EXERCISE DETAILS> Transcribe nothing except the lines below that run from the one with "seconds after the" to the one with "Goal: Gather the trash", ends included, and do not copy any picture.

━━━━━━━━━━━━━━━━

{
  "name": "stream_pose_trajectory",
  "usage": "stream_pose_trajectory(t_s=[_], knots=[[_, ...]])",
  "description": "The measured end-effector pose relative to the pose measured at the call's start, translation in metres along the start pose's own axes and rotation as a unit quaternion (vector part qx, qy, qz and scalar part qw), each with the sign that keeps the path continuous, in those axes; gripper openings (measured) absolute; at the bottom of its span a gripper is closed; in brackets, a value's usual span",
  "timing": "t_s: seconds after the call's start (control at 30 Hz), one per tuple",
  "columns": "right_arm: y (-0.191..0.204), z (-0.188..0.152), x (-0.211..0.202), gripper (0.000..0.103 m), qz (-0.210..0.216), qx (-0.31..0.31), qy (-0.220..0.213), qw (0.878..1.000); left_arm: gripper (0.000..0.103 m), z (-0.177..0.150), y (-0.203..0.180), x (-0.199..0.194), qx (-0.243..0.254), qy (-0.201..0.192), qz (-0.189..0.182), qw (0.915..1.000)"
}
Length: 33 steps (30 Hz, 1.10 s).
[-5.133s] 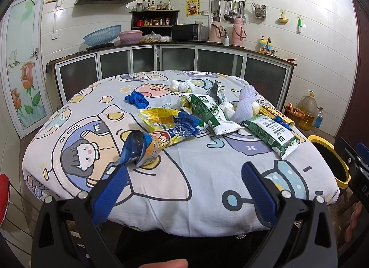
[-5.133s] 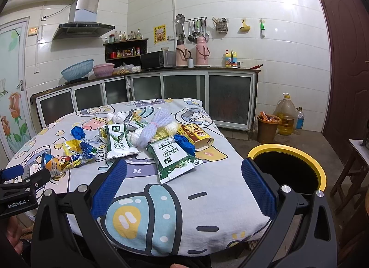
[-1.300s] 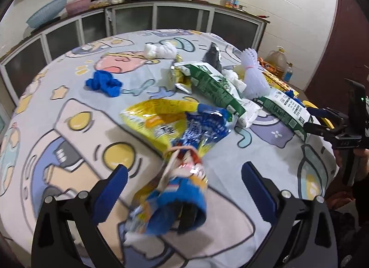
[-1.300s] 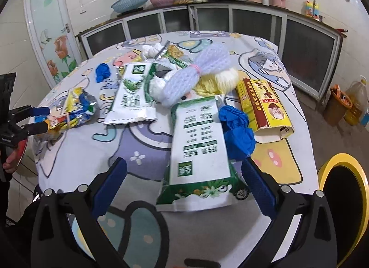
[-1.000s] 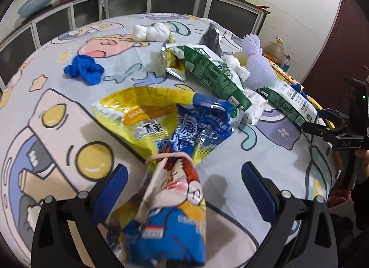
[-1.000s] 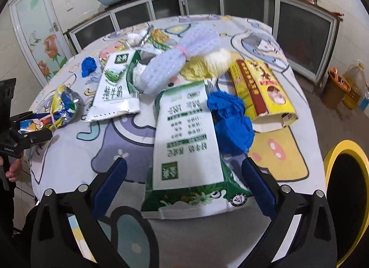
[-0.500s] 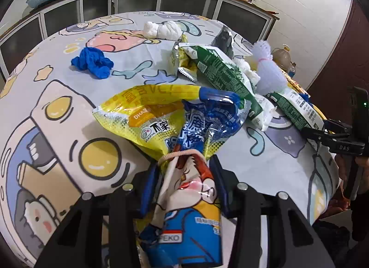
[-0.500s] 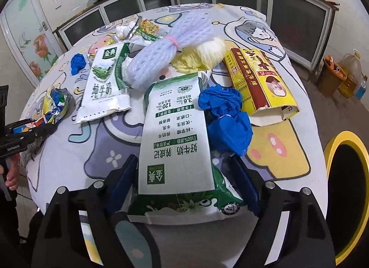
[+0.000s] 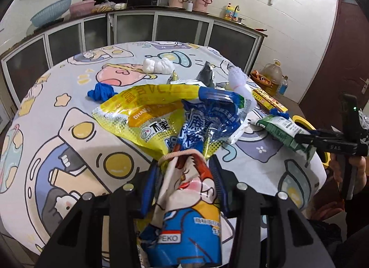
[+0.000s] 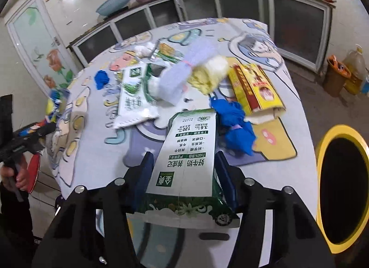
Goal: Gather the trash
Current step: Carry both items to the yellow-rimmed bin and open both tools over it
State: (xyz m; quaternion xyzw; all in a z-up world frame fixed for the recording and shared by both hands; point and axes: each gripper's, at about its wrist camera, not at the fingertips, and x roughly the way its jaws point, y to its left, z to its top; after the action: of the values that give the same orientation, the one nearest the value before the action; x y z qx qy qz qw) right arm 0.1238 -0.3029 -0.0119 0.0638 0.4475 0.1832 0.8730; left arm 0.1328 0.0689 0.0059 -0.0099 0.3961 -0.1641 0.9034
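1. Left claw: clamped on the neck of a bundle of snack wrappers tied with a rubber band, blue pads pressed to both sides; yellow and blue foil fanned out beyond the tips, above the tabletop.
2. Right claw: closed on the near end of a green-and-white milk powder bag, print upside down, far end toward the blue gloves.
3. Only in the left wrist view: white wad near the far edge, a single blue glove left of the yellow foil, white foam net behind the bundle, and the right claw seen from the side (milk powder bag pinched in its tip, held at the right edge of the tabletop).
4. Only in the right wrist view: yellow-rimmed bin on the floor just right of the tabletop, yellow-and-red carton lying flat beside the blue gloves, second green-and-white bag farther left, lilac foam net and a pale yellow one behind (blurred by motion).
5. Also there, at far left: the left claw in a hand, wrapper colours just visible at its tip, too blurred for detail.
6. Both views: cabinets and kitchen counter along the back wall.
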Motion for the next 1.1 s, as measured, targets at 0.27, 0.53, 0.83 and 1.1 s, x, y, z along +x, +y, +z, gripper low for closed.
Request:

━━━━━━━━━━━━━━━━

YOUR SOLUTION>
  "timing": "t_s: seconds after the call's start (control at 30 Hz), one per tuple",
  "columns": "right_arm: y (-0.191..0.204), z (-0.188..0.152), x (-0.211..0.202), gripper (0.000..0.103 m), qz (-0.210..0.216), qx (-0.31..0.31), qy (-0.220..0.213), qw (0.878..1.000); left_arm: gripper (0.000..0.103 m), z (-0.177..0.150), y (-0.203..0.180), x (-0.199..0.194), qx (-0.243..0.254), qy (-0.201..0.192), qz (-0.189..0.182), qw (0.915..1.000)"
}
Length: 33 steps (30 Hz, 1.10 s).
[-5.133s] 
[-5.133s] 
[-1.300s] 
[-1.300s] 
[-1.000s] 
[-1.000s] 
[-0.500s] 
[-0.500s] 
[+0.000s] 
[+0.000s] 
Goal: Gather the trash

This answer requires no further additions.